EXERCISE
Only the pictures are to be dropped; the rest of the data below is to be duplicated exactly.

[Start of section]

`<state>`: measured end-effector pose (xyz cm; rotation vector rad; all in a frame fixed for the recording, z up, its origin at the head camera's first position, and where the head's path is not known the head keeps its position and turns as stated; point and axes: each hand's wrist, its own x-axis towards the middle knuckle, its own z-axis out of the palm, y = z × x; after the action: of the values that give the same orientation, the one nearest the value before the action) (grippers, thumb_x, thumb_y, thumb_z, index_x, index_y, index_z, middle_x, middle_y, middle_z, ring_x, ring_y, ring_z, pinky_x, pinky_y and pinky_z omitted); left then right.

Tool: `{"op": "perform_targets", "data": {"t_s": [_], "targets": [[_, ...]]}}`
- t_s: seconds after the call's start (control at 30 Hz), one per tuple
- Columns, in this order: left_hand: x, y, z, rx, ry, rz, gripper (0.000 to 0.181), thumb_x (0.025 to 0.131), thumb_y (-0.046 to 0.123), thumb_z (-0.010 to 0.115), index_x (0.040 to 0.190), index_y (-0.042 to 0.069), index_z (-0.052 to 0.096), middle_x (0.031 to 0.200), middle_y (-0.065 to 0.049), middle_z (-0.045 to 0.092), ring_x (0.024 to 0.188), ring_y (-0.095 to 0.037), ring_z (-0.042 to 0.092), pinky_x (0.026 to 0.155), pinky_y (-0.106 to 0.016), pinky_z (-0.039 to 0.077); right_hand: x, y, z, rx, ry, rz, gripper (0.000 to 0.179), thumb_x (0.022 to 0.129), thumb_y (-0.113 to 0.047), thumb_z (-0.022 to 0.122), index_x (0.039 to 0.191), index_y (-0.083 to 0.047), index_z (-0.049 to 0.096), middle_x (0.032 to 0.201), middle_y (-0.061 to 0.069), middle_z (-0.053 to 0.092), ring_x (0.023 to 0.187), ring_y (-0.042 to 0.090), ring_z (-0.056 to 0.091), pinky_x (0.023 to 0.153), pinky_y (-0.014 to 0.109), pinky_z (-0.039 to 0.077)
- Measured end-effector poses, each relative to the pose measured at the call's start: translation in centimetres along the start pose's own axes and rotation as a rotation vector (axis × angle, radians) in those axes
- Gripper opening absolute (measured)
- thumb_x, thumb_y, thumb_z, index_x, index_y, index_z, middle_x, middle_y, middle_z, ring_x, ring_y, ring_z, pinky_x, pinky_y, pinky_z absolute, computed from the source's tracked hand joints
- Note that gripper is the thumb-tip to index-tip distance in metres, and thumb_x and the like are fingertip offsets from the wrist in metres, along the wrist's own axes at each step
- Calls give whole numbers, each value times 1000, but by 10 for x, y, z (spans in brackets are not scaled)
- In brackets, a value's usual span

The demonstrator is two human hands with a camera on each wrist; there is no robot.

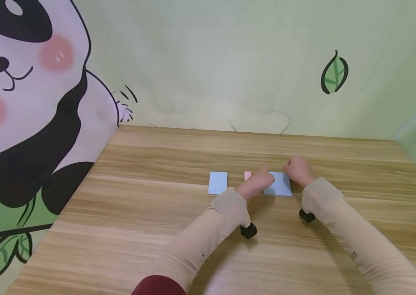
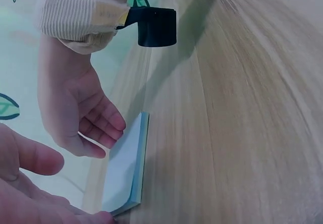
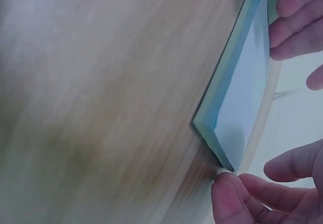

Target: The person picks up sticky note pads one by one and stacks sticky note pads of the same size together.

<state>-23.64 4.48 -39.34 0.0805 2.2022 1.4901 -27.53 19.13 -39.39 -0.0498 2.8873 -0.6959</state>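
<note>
Both hands are at a thick pad of paper (image 1: 279, 187) that looks like sticky notes, with a blue top sheet and blue and pale yellow-green layers along its edge. It lies flat on the wooden table. My left hand (image 1: 257, 182) is at its left end, its fingertips at the pad's side in the right wrist view. Across from it, my right hand (image 1: 299, 171) has loosely bent fingers (image 3: 227, 199) close by the pad's corner; whether they touch it I cannot tell. A gap shows between right thumb (image 3: 287, 166) and fingers, with nothing pinched.
Left of the hands lies a second light blue pad (image 1: 218, 183). A small pink piece (image 1: 247, 175) shows partly behind the left hand. The wooden table (image 1: 149, 221) meets a green wall (image 1: 208, 73) painted with a panda at the back. Black wrist cameras (image 1: 248, 231) hang below both sleeves.
</note>
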Motion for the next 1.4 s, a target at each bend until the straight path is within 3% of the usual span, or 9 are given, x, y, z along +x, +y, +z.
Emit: {"op": "perform_targets", "data": {"t_s": [0.13, 0.3, 0.43, 0.83, 1.07, 1.27, 1.4], "targets": [[5, -1, 3, -104, 44, -46, 62, 84, 3, 41, 141, 7, 14, 144, -11, 24, 123, -22, 34, 97, -39, 33, -1, -1, 0, 13, -40, 17, 20, 79, -10, 39, 60, -8, 39, 49, 1, 43, 41, 12, 43, 42, 23, 35], [8, -3, 4, -199, 89, -83, 62, 83, 3, 45, 139, 8, 20, 143, -8, 26, 123, -23, 34, 99, -41, 31, -1, 0, 0, 16, -55, 33, 19, 79, -11, 38, 60, -8, 40, 48, 0, 44, 40, 12, 44, 41, 23, 35], [8, -4, 4, -202, 83, -75, 61, 83, 4, 46, 139, 7, 21, 143, -9, 25, 129, -24, 28, 104, -41, 26, -1, 1, 1, 21, -64, 39, 20, 79, -11, 38, 59, -8, 40, 47, -1, 42, 40, 12, 43, 41, 23, 35], [1, -2, 2, -163, 52, -62, 60, 84, 7, 46, 139, 9, 22, 144, -8, 25, 130, -25, 28, 104, -43, 25, -2, 0, -3, 9, -83, 41, 19, 81, -13, 38, 62, -8, 42, 49, -1, 42, 42, 12, 44, 42, 22, 37], [-11, 4, -14, -228, 40, -77, 56, 86, 13, 46, 137, 19, 25, 142, -8, 29, 127, -31, 30, 95, -59, 26, -8, -2, -13, 5, -67, 35, 23, 84, -16, 37, 71, -3, 50, 59, 3, 48, 50, 15, 47, 45, 24, 39], [-22, 7, -30, -200, 30, 50, 50, 88, 8, 41, 136, 9, 27, 139, -12, 32, 124, -29, 35, 100, -42, 31, -14, -2, -19, 4, -41, 0, 24, 85, -17, 37, 71, -3, 50, 58, 2, 47, 51, 14, 46, 45, 24, 39], [-28, 3, -40, -187, 41, 92, 45, 90, 11, 42, 134, 9, 33, 134, -12, 40, 121, -26, 40, 99, -40, 33, -19, -2, -22, 5, -23, -35, 24, 85, -16, 37, 70, -3, 50, 56, 1, 46, 50, 14, 45, 45, 24, 37]]}}
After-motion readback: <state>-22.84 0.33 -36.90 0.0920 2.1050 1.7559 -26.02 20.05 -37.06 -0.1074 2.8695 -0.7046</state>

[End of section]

ANSWER BOX
`<state>`: measured end-effector pose (xyz cm; rotation vector rad; all in a frame fixed for the recording, z up, its origin at the head camera's first position, and where the head's path is not known the head keeps its position and turns as stated; point and axes: each hand's wrist, its own x-axis towards the middle knuckle, its own z-axis out of the palm, y = z × x; after the action: of the values that give the same orientation, the one nearest the value before the action) (grippers, thumb_x, thumb_y, thumb_z, index_x, index_y, index_z, middle_x, middle_y, middle_z, ring_x, ring_y, ring_z, pinky_x, pinky_y and pinky_z omitted); left then right.

Tool: `{"op": "perform_targets", "data": {"t_s": [_], "targets": [[_, ...]]}}`
- t_s: seconds after the call's start (control at 30 Hz), one per tuple
- Columns, in this order: left_hand: x, y, z, rx, ry, rz, gripper (0.000 to 0.181), thumb_x (0.025 to 0.131), thumb_y (-0.046 to 0.123), thumb_z (-0.010 to 0.115), index_x (0.040 to 0.190), index_y (-0.042 to 0.069), index_z (-0.052 to 0.096), middle_x (0.031 to 0.200), middle_y (-0.065 to 0.049), middle_z (-0.045 to 0.092), ring_x (0.024 to 0.188), ring_y (-0.095 to 0.037), ring_z (-0.042 to 0.092), pinky_x (0.026 to 0.155), pinky_y (-0.106 to 0.016), pinky_z (-0.039 to 0.077); right_hand: x, y, z, rx, ry, rz, gripper (0.000 to 0.179), thumb_x (0.022 to 0.129), thumb_y (-0.113 to 0.047), thumb_z (-0.022 to 0.122), index_x (0.039 to 0.191), index_y (-0.083 to 0.047), index_z (-0.049 to 0.096), middle_x (0.032 to 0.201), middle_y (-0.061 to 0.069), middle_z (-0.053 to 0.092), ring_x (0.023 to 0.187), ring_y (-0.042 to 0.090), ring_z (-0.056 to 0.091), pinky_x (0.023 to 0.153), pinky_y (-0.014 to 0.109), pinky_z (-0.039 to 0.077)
- Measured end-effector poses, each relative to the pose measured at the call's start: translation in centimetres along the start pose's own axes and rotation as a rotation vector (axis × angle, radians) in those axes
- Gripper opening absolute (measured)
- thumb_x, thumb_y, thumb_z, index_x, index_y, index_z, middle_x, middle_y, middle_z, ring_x, ring_y, ring_z, pinky_x, pinky_y, pinky_z absolute, computed from the source's tracked hand joints
- Note that gripper is the thumb-tip to index-tip distance in metres, and thumb_x and the like are fingertip offsets from the wrist in metres, along the wrist's own axes at each step
- Calls give whole numbers, each value times 1000, but by 10 for x, y, z (spans in brackets are not scaled)
- In brackets, a value's usual span

The demonstrator is two human hands with a camera on each wrist; there is no robot.


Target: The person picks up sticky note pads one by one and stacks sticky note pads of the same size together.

<state>-23.64 4.48 -39.34 0.0805 2.2022 1.4901 -27.53 19.13 -39.39 -0.0498 2.8873 -0.6959</state>
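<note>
Both hands are at a thick pad of paper (image 1: 279, 187) that looks like sticky notes, with a blue top sheet and blue and pale yellow-green layers along its edge. It lies flat on the wooden table. My left hand (image 1: 257, 182) is at its left end, its fingertips at the pad's side in the right wrist view. Across from it, my right hand (image 1: 299, 171) has loosely bent fingers (image 3: 227, 199) close by the pad's corner; whether they touch it I cannot tell. A gap shows between right thumb (image 3: 287, 166) and fingers, with nothing pinched.
Left of the hands lies a second light blue pad (image 1: 218, 183). A small pink piece (image 1: 247, 175) shows partly behind the left hand. The wooden table (image 1: 149, 221) meets a green wall (image 1: 208, 73) painted with a panda at the back. Black wrist cameras (image 1: 248, 231) hang below both sleeves.
</note>
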Motion for the next 1.4 s, a target at each bend until the straight path is within 3% of the usual span, or 9 are given, x, y, z along +x, +y, +z.
Emit: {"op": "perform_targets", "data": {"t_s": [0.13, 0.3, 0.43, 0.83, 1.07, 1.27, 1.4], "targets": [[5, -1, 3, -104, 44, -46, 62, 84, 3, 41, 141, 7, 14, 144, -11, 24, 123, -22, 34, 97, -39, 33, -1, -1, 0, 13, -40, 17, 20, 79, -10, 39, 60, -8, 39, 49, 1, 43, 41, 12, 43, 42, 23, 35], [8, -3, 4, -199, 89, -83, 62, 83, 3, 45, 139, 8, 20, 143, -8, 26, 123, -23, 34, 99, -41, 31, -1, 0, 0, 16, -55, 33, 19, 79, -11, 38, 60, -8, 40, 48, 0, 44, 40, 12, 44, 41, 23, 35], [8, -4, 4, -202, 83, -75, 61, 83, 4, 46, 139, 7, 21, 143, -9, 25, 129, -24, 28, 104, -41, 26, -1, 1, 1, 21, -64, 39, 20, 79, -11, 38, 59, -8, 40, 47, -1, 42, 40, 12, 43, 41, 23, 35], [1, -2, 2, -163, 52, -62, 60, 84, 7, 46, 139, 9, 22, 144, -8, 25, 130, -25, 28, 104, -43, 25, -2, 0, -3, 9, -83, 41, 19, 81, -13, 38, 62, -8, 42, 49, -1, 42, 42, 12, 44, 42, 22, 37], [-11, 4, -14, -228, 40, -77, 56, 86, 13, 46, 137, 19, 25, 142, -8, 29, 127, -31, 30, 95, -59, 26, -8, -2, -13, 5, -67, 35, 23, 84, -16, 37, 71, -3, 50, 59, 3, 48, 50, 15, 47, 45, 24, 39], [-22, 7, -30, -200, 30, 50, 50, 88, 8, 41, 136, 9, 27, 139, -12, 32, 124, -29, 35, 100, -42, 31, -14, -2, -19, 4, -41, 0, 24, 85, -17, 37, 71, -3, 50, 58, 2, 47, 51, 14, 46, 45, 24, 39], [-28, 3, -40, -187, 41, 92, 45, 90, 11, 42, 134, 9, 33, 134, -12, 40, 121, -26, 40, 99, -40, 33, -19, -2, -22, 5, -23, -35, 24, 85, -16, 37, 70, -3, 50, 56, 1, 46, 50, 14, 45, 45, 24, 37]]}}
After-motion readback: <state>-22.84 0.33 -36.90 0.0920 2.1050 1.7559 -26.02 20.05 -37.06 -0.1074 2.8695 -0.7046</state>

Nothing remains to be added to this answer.